Sven le Berg tomó una daga y forzó la puerta por el lado de las bisagras, que eran de caperuza simple, no las dobles, inventadas por Nicacos de Bizancio. Los hierros estaban bien aceitados, no produjeron sonido alguno al deslizarse. Como una sombra, Sven le Berg saltó al interior del aposento. Esperaba encontrarse al Viejo de la Montaña durmiendo sobre el cofre, pero el aposento estaba vacío. No hubiera vacilado en estrangular al representante del mártir Alí, pero el Viejo de la Montaña se había levantado a defecar, dado que prefería obrar de noche, cuando sus servidores dormían. Como estaba algo estreñido tardó en subir de la camareta baja donde tenía el agujero sobre el pozo negro.

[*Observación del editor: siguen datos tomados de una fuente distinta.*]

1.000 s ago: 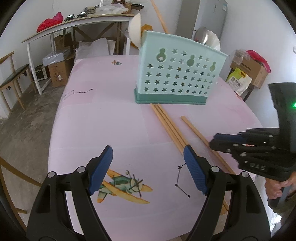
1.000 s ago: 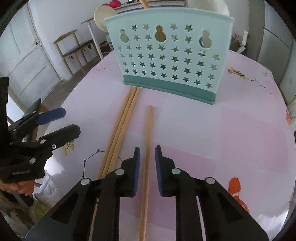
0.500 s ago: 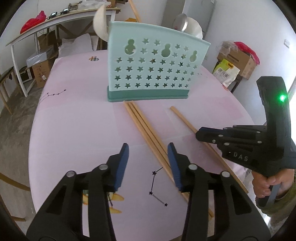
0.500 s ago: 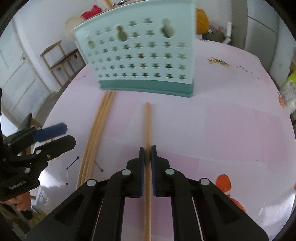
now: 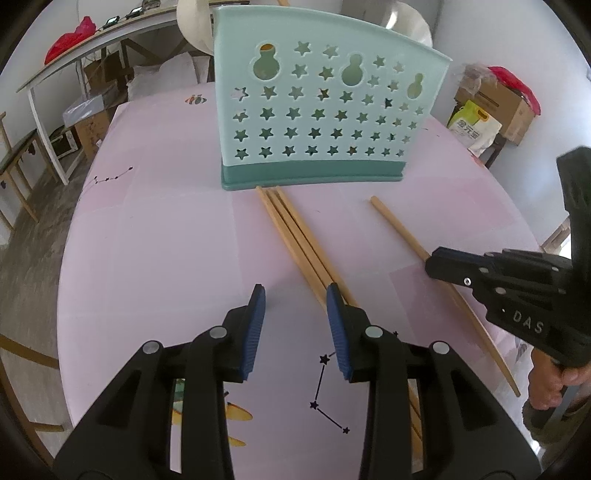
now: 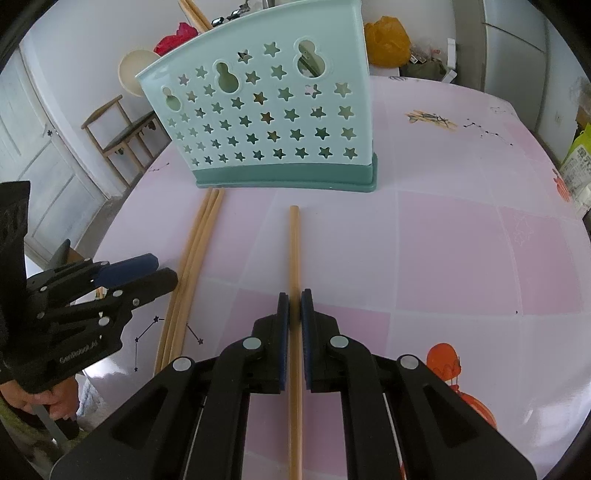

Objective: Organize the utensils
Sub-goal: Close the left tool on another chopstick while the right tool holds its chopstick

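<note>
A mint-green utensil holder point(image 5: 314, 110) point(image 6: 266, 122) with star holes stands upright on the pink table point(image 5: 147, 240). Three wooden chopsticks point(image 5: 295, 236) point(image 6: 195, 251) lie side by side, running from its base toward me. My left gripper point(image 5: 295, 291) point(image 6: 155, 267) hangs over the cloth just left of them. Its jaws are closing with nothing between them, and the right pad sits beside the bundle. A single chopstick point(image 5: 399, 229) point(image 6: 294, 251) lies apart to the right. My right gripper point(image 6: 294, 295) point(image 5: 443, 258) is shut on it, low at the table.
A white plate point(image 5: 194, 22) shows behind the holder. A wooden chair point(image 6: 122, 129) and a door stand past the table's left edge. Cardboard boxes and a bag point(image 5: 476, 125) sit on the floor at the right. A hand point(image 5: 550, 384) holds the right gripper's handle.
The left gripper's jaws narrowed a lot and it slid toward the three chopsticks. The right gripper's pads closed onto the single chopstick and its wrist rolled.
</note>
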`<state>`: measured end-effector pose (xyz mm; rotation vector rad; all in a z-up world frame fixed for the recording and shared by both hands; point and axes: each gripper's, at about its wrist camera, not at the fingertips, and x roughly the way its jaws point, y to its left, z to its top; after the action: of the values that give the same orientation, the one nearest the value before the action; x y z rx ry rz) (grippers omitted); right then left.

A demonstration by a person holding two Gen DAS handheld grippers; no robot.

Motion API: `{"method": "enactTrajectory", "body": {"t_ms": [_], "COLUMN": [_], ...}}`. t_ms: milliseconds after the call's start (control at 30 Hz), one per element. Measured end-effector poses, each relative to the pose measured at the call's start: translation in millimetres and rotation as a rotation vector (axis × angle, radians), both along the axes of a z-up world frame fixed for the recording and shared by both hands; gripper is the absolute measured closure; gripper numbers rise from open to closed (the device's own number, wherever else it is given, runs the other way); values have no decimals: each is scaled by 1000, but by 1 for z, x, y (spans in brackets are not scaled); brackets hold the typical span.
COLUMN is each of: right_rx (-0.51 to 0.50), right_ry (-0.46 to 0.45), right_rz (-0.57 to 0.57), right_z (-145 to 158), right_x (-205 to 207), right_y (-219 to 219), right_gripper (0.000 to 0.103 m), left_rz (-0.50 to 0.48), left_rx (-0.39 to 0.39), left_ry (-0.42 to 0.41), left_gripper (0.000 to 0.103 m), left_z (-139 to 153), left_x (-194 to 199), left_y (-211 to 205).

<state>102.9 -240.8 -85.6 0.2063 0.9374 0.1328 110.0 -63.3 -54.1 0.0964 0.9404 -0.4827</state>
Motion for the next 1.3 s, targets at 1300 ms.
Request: {"method": "enactTrajectory", "body": {"t_ms": [1300], "right_rx": [-7], "right_ry": [1], "right_rz": [-2], "right_z": [0], "right_x": [-1], "right_y": [0], "right_gripper": [96], "left_rz": [31], "left_rx": [85], "left_ry": [-55], "left_gripper": [69], "left_z": [-3], "left_x": [11], "left_y": [-5]}}
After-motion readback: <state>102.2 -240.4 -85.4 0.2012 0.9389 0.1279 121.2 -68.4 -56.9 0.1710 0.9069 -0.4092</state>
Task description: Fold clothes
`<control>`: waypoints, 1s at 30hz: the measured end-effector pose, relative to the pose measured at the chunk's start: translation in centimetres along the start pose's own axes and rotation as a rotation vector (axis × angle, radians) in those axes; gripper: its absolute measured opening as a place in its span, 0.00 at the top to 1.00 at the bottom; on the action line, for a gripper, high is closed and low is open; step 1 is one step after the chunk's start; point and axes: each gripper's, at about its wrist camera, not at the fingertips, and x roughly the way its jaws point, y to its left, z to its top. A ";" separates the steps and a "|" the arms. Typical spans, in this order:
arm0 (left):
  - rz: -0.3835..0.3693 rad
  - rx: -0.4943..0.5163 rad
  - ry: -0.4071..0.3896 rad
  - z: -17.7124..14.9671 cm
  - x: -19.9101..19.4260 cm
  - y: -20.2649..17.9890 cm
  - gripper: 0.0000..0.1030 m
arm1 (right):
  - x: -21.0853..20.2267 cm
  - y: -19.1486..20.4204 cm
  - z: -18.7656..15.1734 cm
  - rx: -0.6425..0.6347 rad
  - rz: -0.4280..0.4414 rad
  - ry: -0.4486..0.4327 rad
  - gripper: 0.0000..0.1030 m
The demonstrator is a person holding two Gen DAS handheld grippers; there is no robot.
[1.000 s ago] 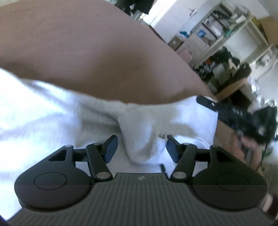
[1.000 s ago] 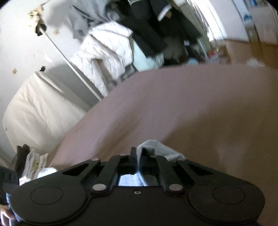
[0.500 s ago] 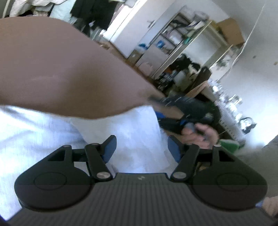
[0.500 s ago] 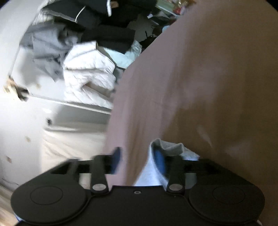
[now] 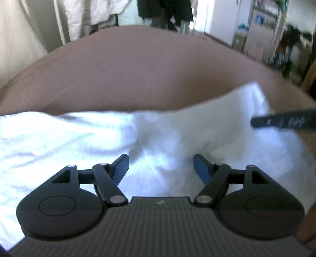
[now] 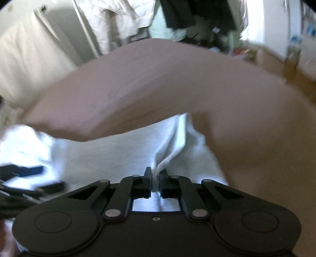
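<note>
A white garment (image 5: 177,134) lies spread across the near part of a brown bed surface (image 5: 148,75). My left gripper (image 5: 161,168) is open just above the cloth, with cloth bunched between its blue pads but not clamped. My right gripper (image 6: 156,178) is shut on a fold of the white garment (image 6: 126,150), which rises in a crease from its tips. The right gripper's finger shows as a dark bar at the right edge of the left wrist view (image 5: 284,121). The left gripper is a dark blur at the left of the right wrist view (image 6: 21,172).
The brown bed surface (image 6: 177,83) stretches ahead. A white quilted jacket (image 5: 102,11) and dark clothes (image 5: 167,9) hang on a rack behind the bed. Shelves with clutter (image 5: 276,35) stand at the far right. A pale mattress (image 6: 25,59) leans at the left.
The right gripper opened half a second ago and has shut again on a fold of the garment. Both views have swung to face the far end of the bed. The left gripper stays open.
</note>
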 end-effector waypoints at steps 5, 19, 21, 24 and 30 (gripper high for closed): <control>0.003 -0.156 0.149 0.7 3.6 2.7 0.12 | 0.5 -1.2 0.4 -0.027 -0.228 -0.018 0.77; 0.287 -0.188 0.197 -3.3 -6.4 17.2 0.14 | 2.4 3.5 -0.2 0.195 0.638 -0.007 0.37; 0.402 -0.154 0.212 -4.9 -7.1 19.9 0.13 | 4.0 5.2 -0.7 0.128 0.492 0.044 0.45; 0.608 -0.062 0.161 -7.6 -9.2 22.9 0.14 | 2.4 7.1 -0.7 -0.008 0.283 0.019 0.49; 0.279 -0.310 -0.015 -9.3 -11.5 22.1 0.15 | -6.4 2.3 -2.6 0.373 0.117 -0.068 0.31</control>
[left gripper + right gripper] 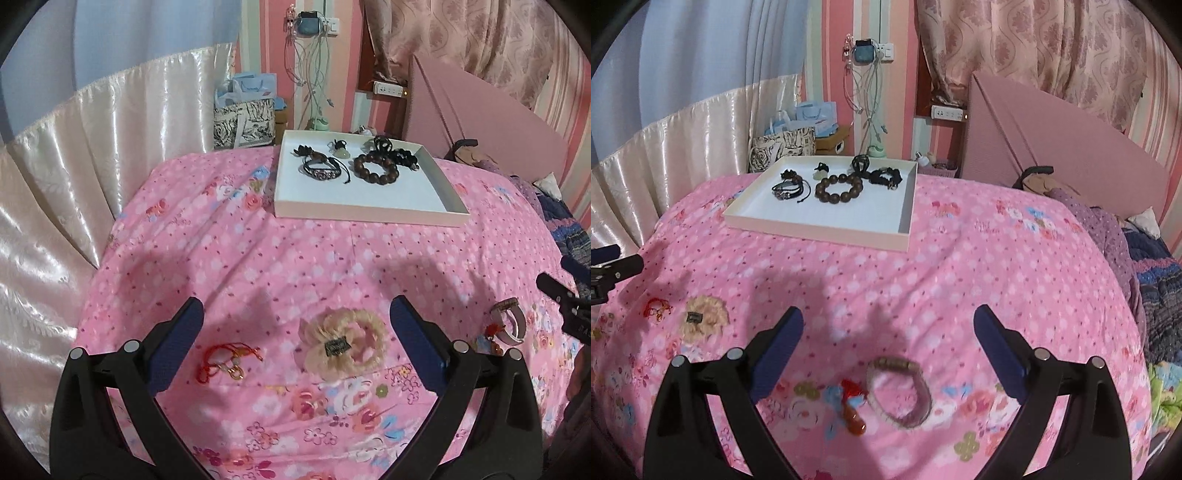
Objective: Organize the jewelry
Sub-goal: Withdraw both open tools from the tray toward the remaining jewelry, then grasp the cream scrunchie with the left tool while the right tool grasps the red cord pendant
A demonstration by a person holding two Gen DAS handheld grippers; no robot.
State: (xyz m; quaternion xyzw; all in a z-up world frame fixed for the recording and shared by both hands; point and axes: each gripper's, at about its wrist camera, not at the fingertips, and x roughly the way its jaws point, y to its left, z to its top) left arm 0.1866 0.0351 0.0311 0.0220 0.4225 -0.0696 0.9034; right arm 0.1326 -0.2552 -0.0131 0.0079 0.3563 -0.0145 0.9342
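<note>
1. right wrist view: right gripper (pixel 888 334) is spread wide, nothing between the jaws, hovering above the pink bedspread (pixel 1015 266). the beaded bracelet (pixel 899 393) lies flat just ahead of and below the jaw gap, a red tassel charm (pixel 851 406) trailing off its left side.
2. left wrist view: left gripper (pixel 295 325) is also spread and empty. the cream scrunchie (pixel 341 343) sits between its fingers, closer to the right one. the red cord charm (pixel 225 360) lies beside the left finger.
3. judgement: step in hand is the pick. bracelet for the right, scrunchie for the left.
4. to do it well: come straight down, pinch one side of the bracelet band across its thickness, not across the whole loop. avoid the tassel so it dangles free. for the scrunchie, shift right to centre it first and keep clear of the red cord.
5. orientation: bracelet is a flat oval, long axis running from upper left to lower right in the right wrist view. tassel points down and left.
6. destination: white tray (pixel 827 230) sits well apart at the far side of the bed, already holding the dark wooden bead bracelet (pixel 839 189) and several black cord pieces. front half is bare, so drop there.
</note>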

Sven le Berg, después de palpar la esterilla y cerciorarse de que todavía estaba caliente, se apresuró. Descubrió los dos cerrojos guarnecidos de candados y arrimando los labios hasta percibir el acre sabor del óxido y del aceite rancio musitó el sortilegio que le había enseñado, en otro tiempo, el mago Asmodeo:
—Sverw oei ki wyw nsd wuwesa.
Un chasquido suave acompañó la apertura simultánea de los dos candados. El mercenario pasó los dedos bajo el batiente y levantó la pesada puerta. Debajo había una especie de alacena polvorienta que guardaba varios libros antiguos, desencuadernados, escritos en unas letras indescifrables, ni islámicas ni cristianas, un odre lleno de ceniza, una vara de medir y un puñado de baratijas de poco valor, entre las que sólo le llamó la atención un medallón de bronce con una extraña piedra del tamaño de una bellota engastada en el centro. Tomó el medallón y se lo puso al cuello.
«Ahora debo huir», se dijo.
Dejó el arcón cerrado y el tapete encima, tal como lo había encontrado. Salió del aposento y encajó los batientes de la puerta.
Tuvo que restregarse los ojos para creer lo que vio afuera.